Aim of the task: Reproduce each line of the following material exactly, omitting the images.

Data below:
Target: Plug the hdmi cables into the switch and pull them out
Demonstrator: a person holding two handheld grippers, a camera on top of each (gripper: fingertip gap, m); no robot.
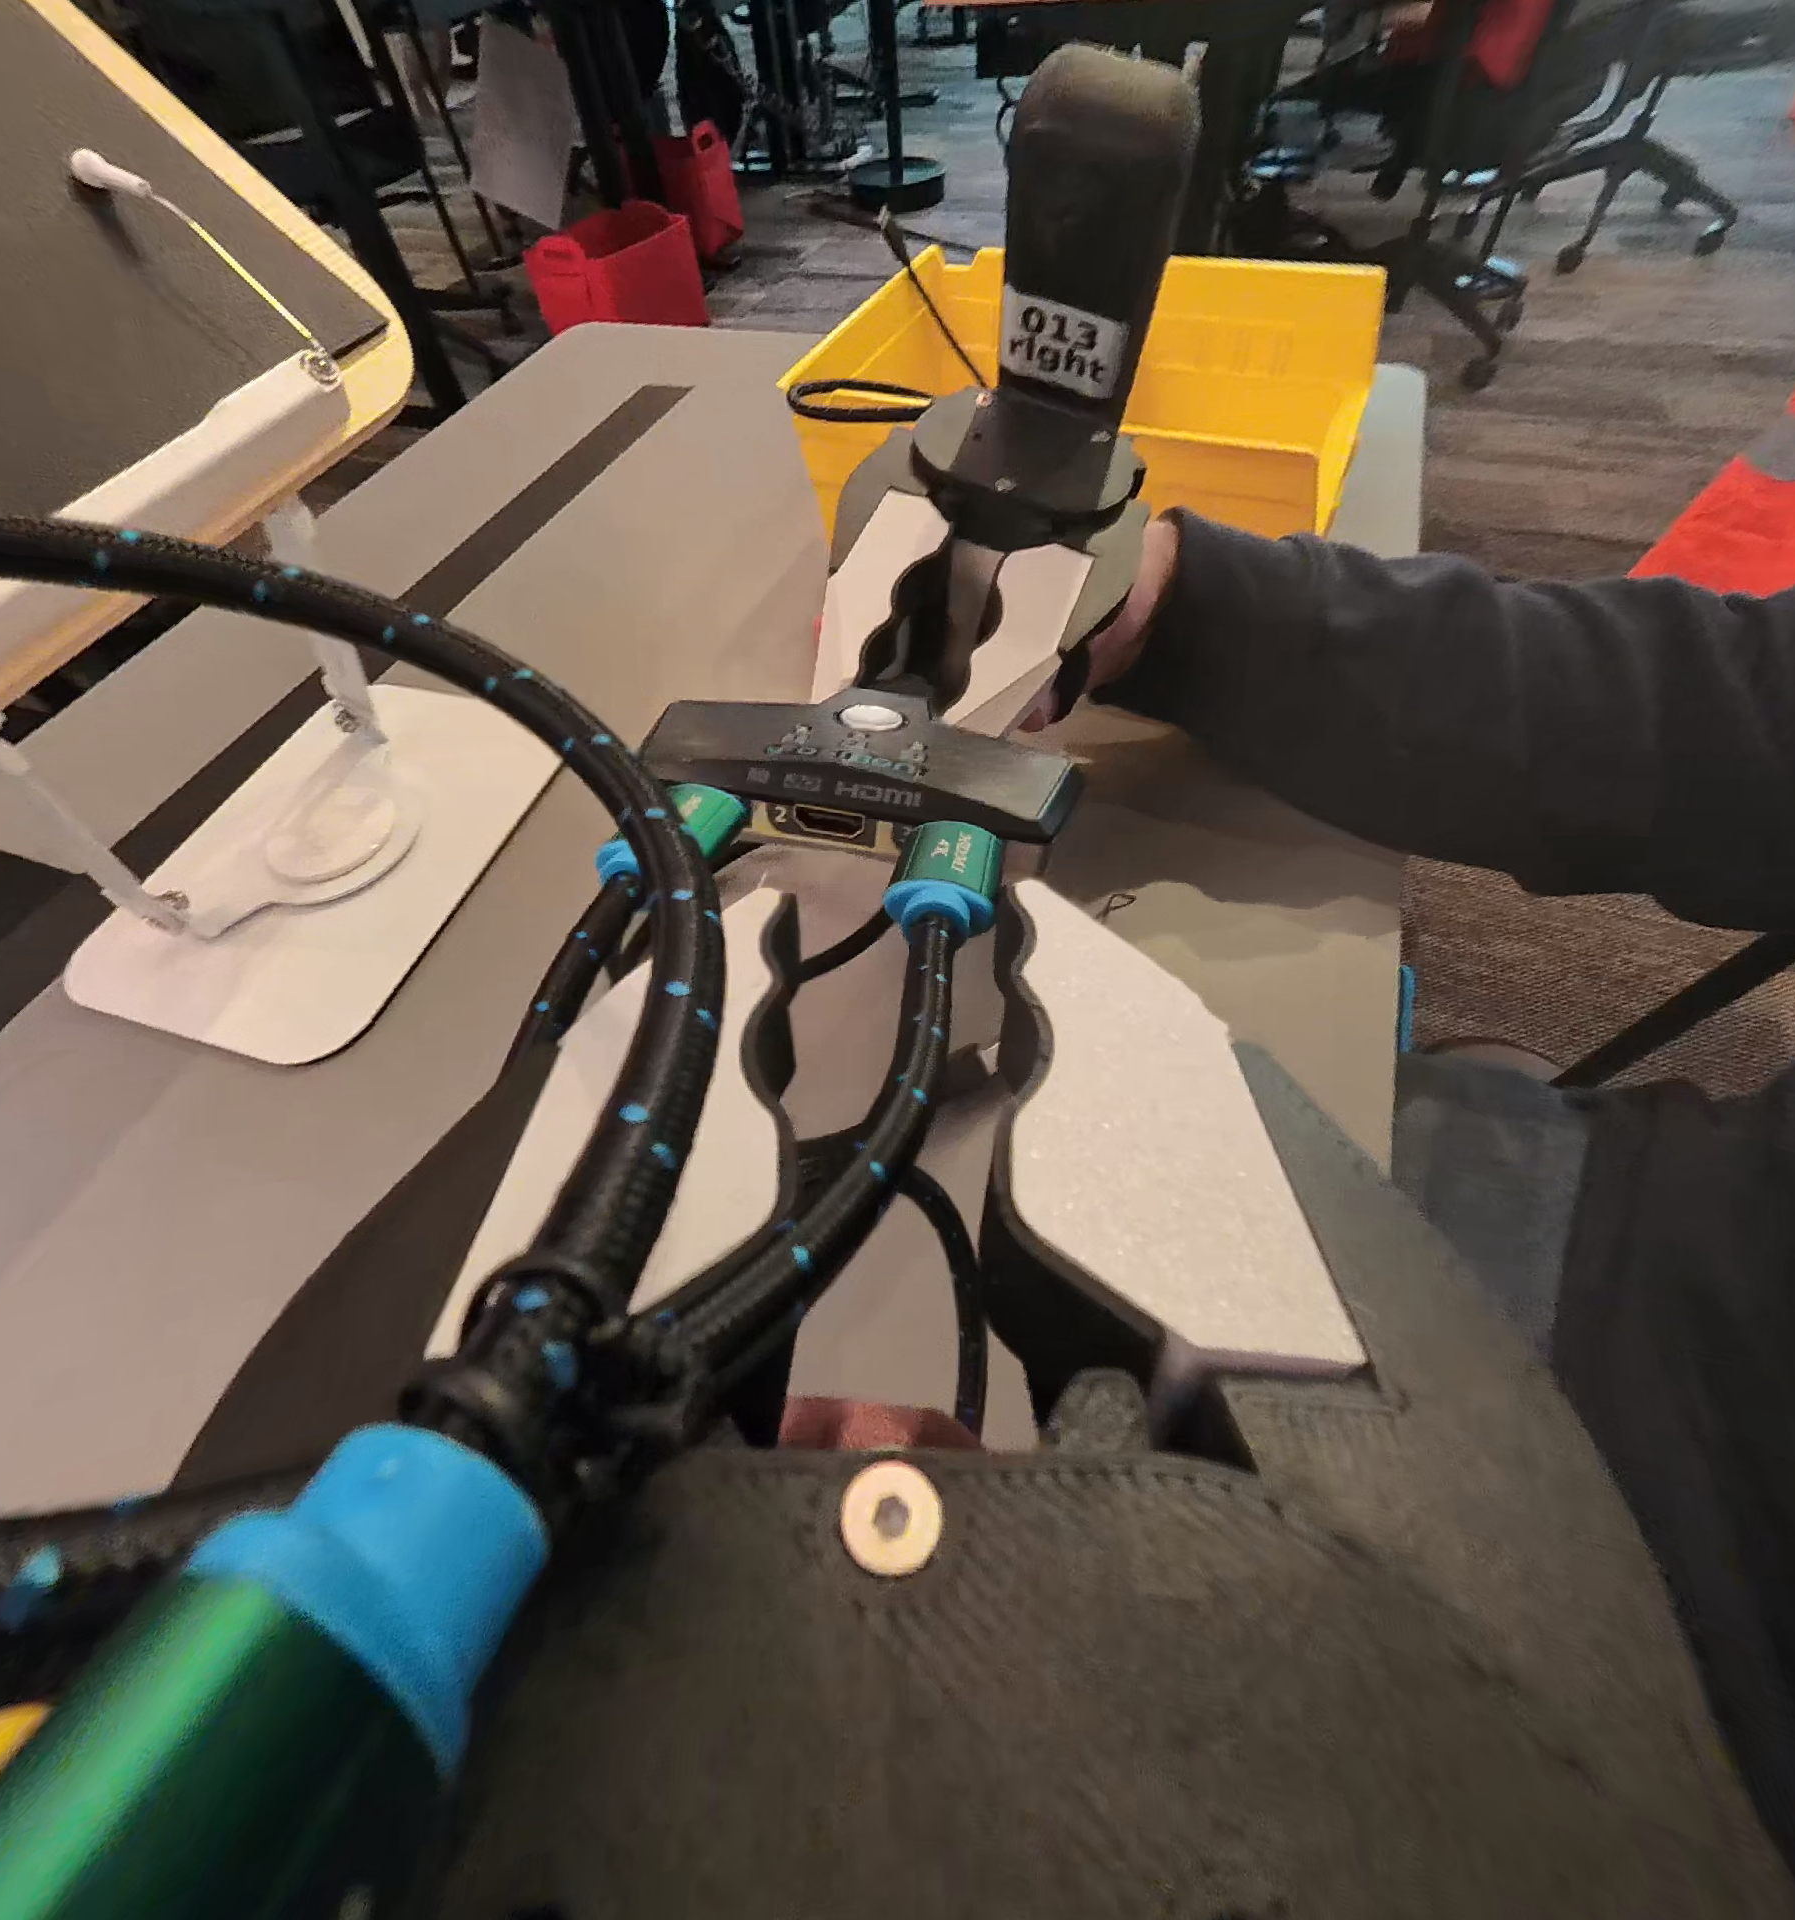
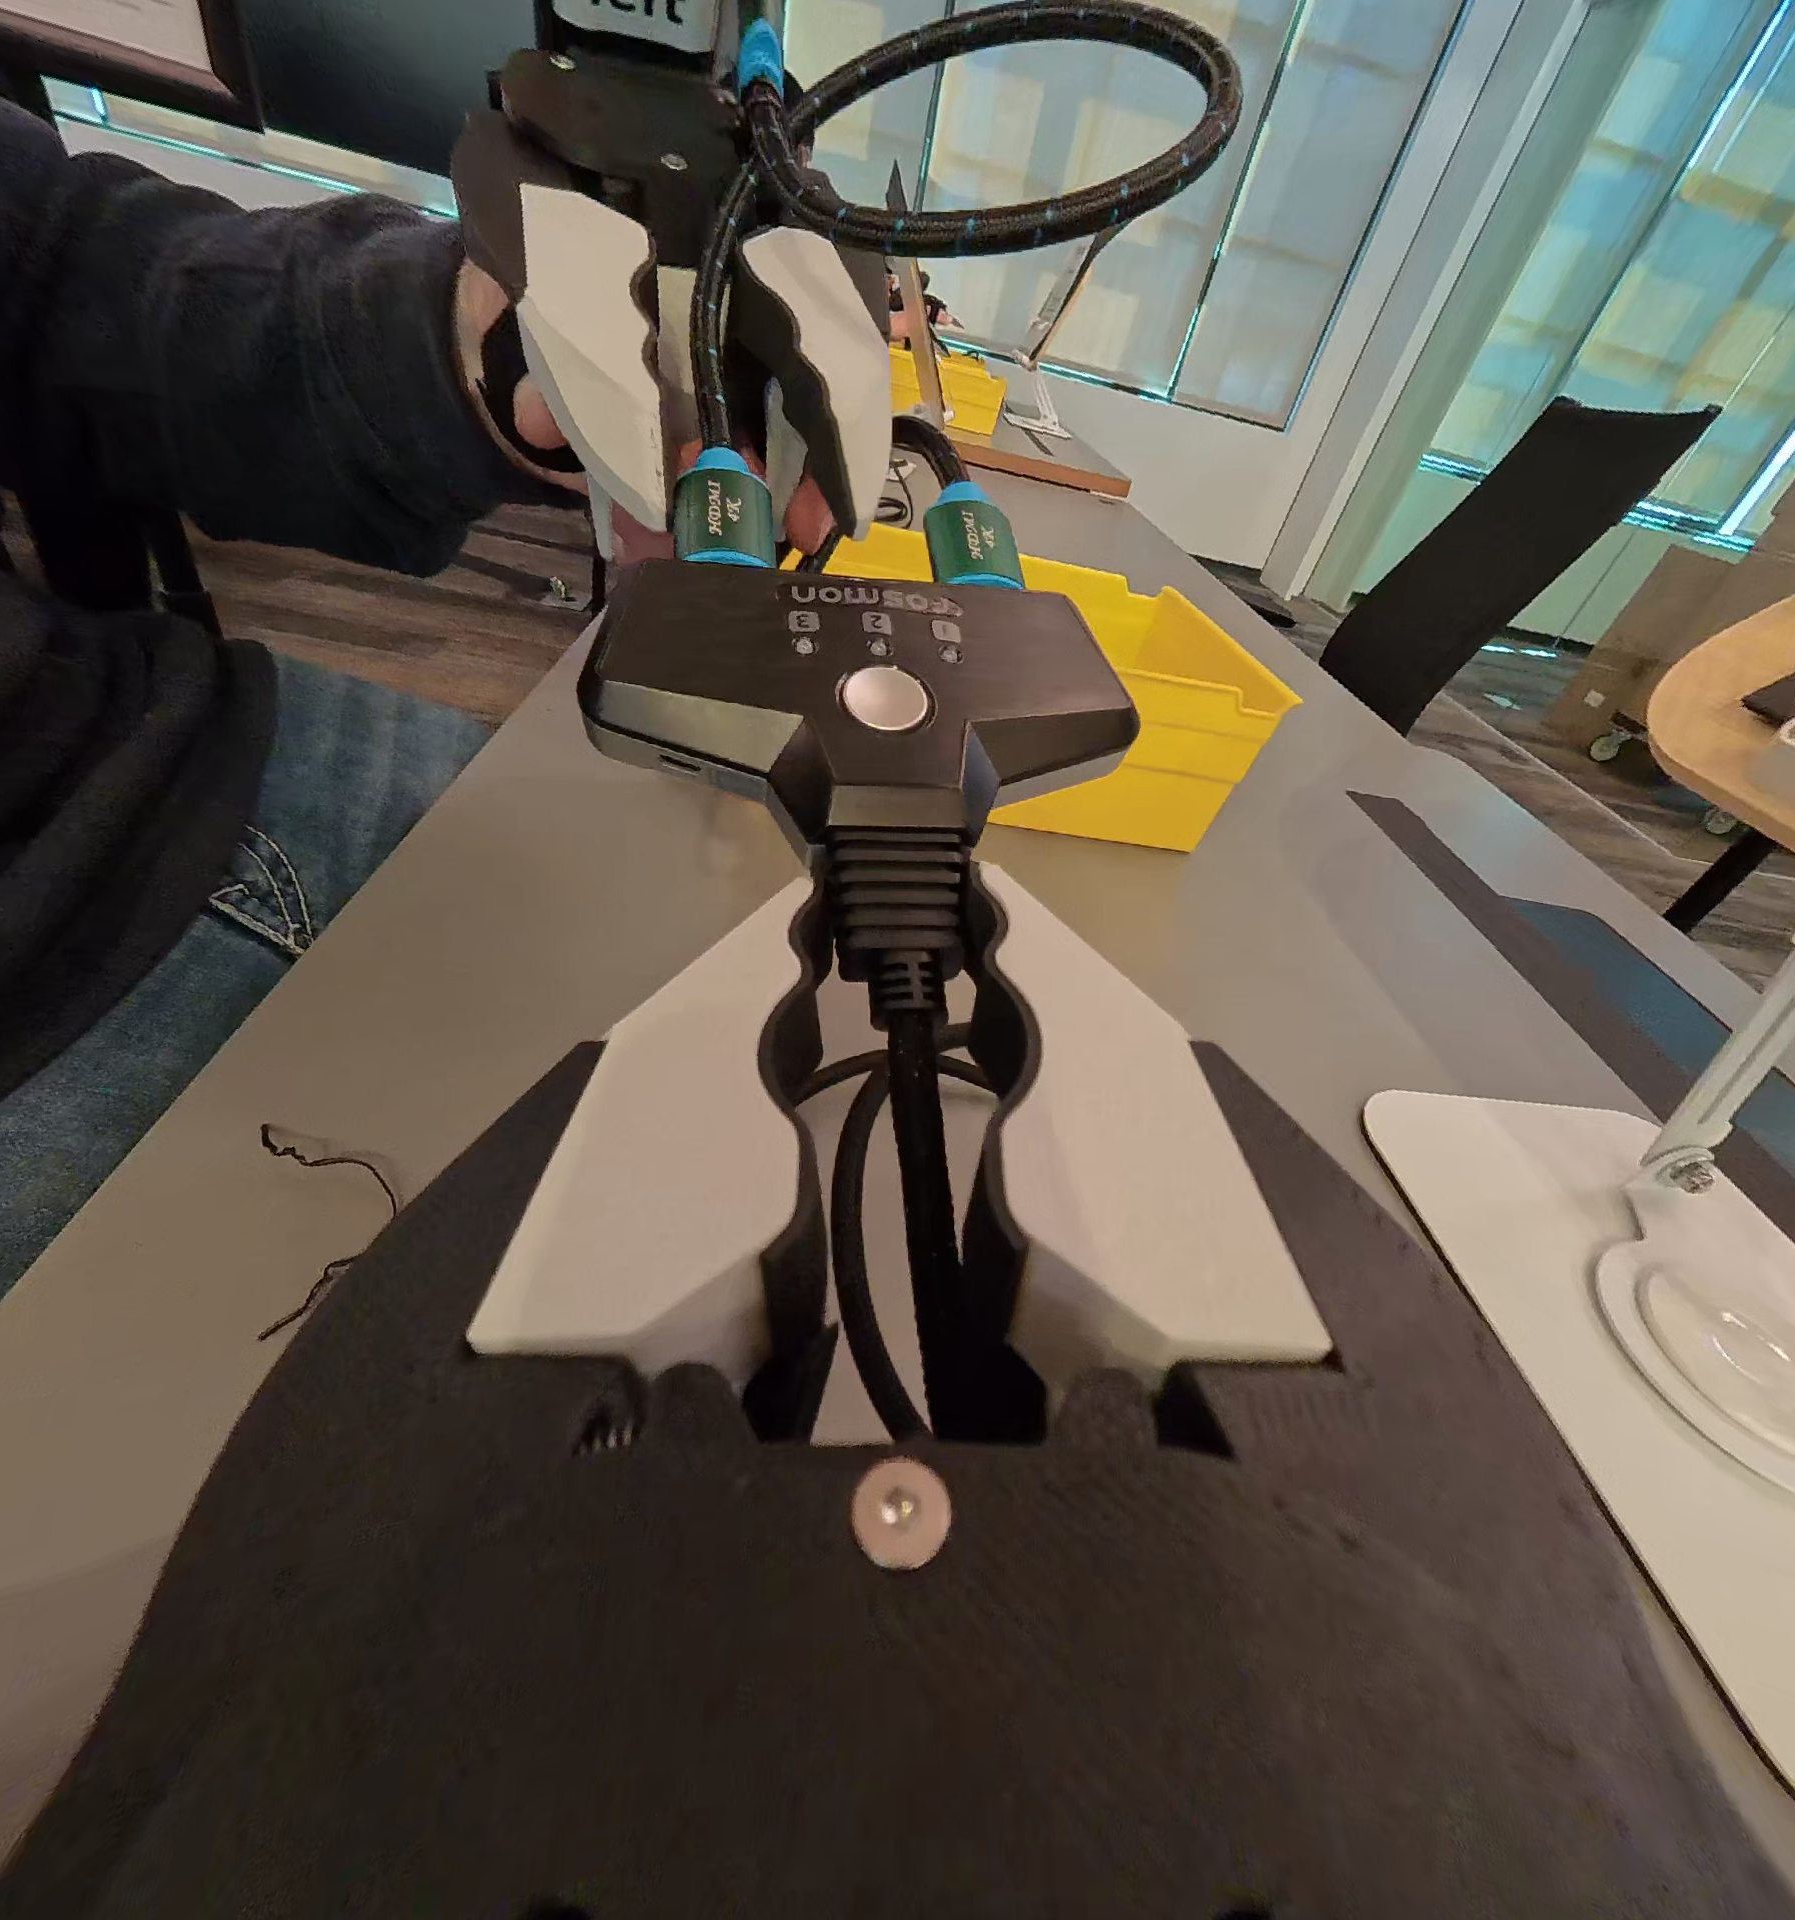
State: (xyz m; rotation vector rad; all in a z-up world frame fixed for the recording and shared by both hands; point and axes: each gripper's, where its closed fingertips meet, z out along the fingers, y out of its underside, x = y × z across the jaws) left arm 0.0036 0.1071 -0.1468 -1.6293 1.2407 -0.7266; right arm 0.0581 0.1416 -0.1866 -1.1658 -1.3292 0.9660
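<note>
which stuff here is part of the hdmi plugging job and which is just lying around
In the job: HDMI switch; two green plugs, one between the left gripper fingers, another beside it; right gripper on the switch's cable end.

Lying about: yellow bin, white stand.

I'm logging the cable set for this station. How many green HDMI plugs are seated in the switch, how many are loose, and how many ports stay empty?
Green HDMI plugs seated in the switch: 2
Loose green HDMI plug, near the left gripper's camera: 1
Empty port, the middle one: 1
Total plugs: 3
</note>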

Completed exercise:
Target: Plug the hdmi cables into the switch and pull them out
Demonstrator: a person holding two handheld grippers, a camera on top of each (gripper: fingertip gap, m); no robot.
State: (xyz m; rotation vector rad; all in a z-up world frame fixed for the recording and shared by both hands; point and axes: each gripper's, where its closed fingertips meet, z out along the fingers, y out of its underside, x = y × z across the jaws) left arm 0.0036 0.1071 -0.1468 -1.6293 1.2407 -0.7266; right arm 0.0581 0.1416 -0.1866 -1.1658 -1.3292 0.9660
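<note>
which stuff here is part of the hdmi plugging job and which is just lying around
In the job: HDMI switch; two green plugs, one between the left gripper fingers, another beside it; right gripper on the switch's cable end.

Lying about: yellow bin, white stand.

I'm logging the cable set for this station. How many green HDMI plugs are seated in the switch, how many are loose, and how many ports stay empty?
Green HDMI plugs seated in the switch: 2
Loose green HDMI plug, near the left gripper's camera: 1
Empty port, the middle one: 1
Total plugs: 3
</note>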

No additional output will be produced.